**TASK INSTRUCTIONS**
Find the line with "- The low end" in the entries below. Repeat it, every following line, and the line with "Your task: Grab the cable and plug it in", exactly and with nothing added.

**RECORDS FOR THE EXERCISE**
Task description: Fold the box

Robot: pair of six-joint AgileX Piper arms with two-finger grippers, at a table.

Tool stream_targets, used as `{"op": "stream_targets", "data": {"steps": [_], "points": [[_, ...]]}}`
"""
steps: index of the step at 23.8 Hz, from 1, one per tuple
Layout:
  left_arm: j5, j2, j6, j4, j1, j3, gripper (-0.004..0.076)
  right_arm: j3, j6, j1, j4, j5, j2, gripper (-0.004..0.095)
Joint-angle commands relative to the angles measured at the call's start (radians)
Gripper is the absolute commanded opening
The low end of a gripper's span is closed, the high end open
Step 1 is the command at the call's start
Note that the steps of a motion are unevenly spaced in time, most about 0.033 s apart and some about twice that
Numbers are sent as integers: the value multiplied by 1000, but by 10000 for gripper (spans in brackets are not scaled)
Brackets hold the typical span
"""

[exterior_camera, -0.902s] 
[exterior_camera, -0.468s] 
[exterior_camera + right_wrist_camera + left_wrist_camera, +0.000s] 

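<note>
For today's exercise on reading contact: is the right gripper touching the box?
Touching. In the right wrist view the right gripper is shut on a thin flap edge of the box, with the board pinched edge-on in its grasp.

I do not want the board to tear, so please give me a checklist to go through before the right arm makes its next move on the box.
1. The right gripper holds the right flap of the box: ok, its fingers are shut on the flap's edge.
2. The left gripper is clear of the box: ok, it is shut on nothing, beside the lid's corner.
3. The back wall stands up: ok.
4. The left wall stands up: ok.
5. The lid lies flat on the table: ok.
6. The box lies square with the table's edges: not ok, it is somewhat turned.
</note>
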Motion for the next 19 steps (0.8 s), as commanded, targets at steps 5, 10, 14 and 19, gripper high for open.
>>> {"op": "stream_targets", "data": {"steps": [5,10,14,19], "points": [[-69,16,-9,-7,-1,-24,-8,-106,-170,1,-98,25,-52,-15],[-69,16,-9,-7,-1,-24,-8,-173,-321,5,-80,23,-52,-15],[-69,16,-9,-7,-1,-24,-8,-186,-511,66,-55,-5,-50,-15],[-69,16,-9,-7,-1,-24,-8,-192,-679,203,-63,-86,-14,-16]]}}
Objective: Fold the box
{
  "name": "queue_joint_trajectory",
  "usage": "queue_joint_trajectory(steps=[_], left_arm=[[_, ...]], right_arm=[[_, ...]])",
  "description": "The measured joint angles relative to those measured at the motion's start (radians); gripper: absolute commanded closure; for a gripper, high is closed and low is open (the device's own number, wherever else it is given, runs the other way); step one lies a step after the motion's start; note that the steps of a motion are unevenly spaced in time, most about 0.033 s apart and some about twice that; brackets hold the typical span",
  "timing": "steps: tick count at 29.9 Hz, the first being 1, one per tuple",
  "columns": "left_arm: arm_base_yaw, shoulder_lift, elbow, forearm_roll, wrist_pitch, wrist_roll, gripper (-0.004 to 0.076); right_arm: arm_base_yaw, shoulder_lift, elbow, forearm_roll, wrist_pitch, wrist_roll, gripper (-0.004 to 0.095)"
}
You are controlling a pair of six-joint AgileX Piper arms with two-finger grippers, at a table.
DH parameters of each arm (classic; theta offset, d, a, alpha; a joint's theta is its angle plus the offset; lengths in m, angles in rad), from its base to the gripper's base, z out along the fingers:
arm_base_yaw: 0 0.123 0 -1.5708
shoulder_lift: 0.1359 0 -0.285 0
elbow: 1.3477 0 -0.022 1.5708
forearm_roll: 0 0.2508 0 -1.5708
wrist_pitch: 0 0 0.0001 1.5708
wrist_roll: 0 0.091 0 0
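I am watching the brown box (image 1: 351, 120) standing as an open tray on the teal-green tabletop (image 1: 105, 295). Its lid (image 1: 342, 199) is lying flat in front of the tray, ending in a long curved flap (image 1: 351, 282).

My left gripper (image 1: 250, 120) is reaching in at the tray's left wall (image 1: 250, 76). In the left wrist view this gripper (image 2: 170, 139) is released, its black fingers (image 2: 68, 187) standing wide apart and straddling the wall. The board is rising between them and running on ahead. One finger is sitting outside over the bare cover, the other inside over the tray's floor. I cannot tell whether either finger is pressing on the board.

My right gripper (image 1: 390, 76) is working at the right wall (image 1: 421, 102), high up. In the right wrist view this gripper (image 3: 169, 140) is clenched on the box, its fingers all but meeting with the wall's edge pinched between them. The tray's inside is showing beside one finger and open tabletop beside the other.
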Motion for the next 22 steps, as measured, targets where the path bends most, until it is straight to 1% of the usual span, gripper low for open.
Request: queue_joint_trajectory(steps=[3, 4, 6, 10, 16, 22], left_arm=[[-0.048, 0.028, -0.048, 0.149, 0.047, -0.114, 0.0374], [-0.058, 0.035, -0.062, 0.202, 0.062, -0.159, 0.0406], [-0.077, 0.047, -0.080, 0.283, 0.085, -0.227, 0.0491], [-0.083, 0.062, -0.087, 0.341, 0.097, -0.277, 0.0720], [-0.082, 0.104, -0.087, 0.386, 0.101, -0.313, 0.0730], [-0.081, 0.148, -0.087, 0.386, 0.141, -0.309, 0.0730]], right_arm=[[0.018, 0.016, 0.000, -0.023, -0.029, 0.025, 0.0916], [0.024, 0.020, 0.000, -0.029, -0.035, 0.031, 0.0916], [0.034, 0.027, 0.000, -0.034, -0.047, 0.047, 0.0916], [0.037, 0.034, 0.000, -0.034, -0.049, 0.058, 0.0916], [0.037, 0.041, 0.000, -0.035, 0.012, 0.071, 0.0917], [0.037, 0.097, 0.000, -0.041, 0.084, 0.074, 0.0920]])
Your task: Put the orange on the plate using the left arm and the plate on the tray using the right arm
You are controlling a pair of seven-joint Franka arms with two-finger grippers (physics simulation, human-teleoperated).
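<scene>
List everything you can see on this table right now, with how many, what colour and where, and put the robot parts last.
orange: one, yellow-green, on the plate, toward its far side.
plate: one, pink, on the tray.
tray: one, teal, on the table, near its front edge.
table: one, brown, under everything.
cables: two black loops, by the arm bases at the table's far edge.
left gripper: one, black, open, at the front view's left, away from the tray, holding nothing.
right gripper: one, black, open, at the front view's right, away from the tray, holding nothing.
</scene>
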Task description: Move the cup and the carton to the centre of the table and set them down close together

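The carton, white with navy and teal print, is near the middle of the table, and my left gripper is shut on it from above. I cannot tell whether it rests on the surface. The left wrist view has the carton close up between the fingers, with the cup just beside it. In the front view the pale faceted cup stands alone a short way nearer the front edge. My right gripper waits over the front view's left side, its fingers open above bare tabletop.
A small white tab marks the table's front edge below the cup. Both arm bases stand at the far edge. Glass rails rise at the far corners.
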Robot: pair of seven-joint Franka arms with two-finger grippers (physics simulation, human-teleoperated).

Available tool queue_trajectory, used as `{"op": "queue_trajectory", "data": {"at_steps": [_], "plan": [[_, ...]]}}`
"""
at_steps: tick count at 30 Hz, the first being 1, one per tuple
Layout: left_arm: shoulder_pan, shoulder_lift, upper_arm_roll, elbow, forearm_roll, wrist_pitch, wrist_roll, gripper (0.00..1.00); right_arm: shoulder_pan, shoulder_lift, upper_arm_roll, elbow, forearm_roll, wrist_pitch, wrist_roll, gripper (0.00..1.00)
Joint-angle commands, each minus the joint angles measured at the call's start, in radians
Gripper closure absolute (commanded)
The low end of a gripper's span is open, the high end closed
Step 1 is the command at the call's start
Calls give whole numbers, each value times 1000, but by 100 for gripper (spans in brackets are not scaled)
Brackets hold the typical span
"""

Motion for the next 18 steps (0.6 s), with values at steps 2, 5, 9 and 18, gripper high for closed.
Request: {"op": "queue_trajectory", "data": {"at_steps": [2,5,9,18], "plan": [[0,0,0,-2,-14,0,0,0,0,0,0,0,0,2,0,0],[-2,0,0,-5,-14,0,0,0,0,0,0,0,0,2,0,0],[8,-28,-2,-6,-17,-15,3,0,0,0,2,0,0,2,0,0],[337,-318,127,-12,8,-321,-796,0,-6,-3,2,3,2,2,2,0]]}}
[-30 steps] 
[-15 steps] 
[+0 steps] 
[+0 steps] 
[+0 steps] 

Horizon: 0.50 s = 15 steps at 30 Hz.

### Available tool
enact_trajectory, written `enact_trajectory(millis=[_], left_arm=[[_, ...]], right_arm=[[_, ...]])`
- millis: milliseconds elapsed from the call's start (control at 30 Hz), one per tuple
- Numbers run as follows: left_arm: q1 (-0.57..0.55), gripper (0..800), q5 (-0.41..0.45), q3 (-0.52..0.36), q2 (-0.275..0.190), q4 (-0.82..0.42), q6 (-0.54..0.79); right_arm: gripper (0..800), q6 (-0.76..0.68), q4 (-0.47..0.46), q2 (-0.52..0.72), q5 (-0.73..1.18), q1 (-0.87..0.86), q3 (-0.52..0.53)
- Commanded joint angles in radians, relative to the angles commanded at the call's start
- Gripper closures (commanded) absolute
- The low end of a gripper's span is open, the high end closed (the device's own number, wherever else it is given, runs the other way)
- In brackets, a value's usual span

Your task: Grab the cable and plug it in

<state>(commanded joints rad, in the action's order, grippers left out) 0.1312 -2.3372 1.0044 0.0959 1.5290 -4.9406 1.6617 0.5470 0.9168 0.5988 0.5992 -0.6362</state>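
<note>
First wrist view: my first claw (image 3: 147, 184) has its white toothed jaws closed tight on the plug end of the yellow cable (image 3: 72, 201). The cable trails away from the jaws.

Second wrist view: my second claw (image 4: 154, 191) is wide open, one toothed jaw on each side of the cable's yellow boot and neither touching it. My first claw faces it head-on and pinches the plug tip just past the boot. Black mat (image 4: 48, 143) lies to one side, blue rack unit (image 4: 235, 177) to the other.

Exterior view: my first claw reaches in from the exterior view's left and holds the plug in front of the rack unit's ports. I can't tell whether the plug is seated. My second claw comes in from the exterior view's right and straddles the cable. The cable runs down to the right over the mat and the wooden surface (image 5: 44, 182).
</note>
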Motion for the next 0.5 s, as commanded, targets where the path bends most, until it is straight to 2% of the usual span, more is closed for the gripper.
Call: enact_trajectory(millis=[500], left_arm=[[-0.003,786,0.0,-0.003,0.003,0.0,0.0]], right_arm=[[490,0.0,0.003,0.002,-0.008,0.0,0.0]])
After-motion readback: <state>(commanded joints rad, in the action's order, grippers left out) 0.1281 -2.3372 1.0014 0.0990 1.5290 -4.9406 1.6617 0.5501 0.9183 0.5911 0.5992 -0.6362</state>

**EXERCISE SOLUTION**
- The low end of a gripper's span is open, the high end closed (the device's own number, wherever else it is given, runs the other way)
- In brackets, a value's usual span

Your task: Grab the cable and plug it in

This output is now finished.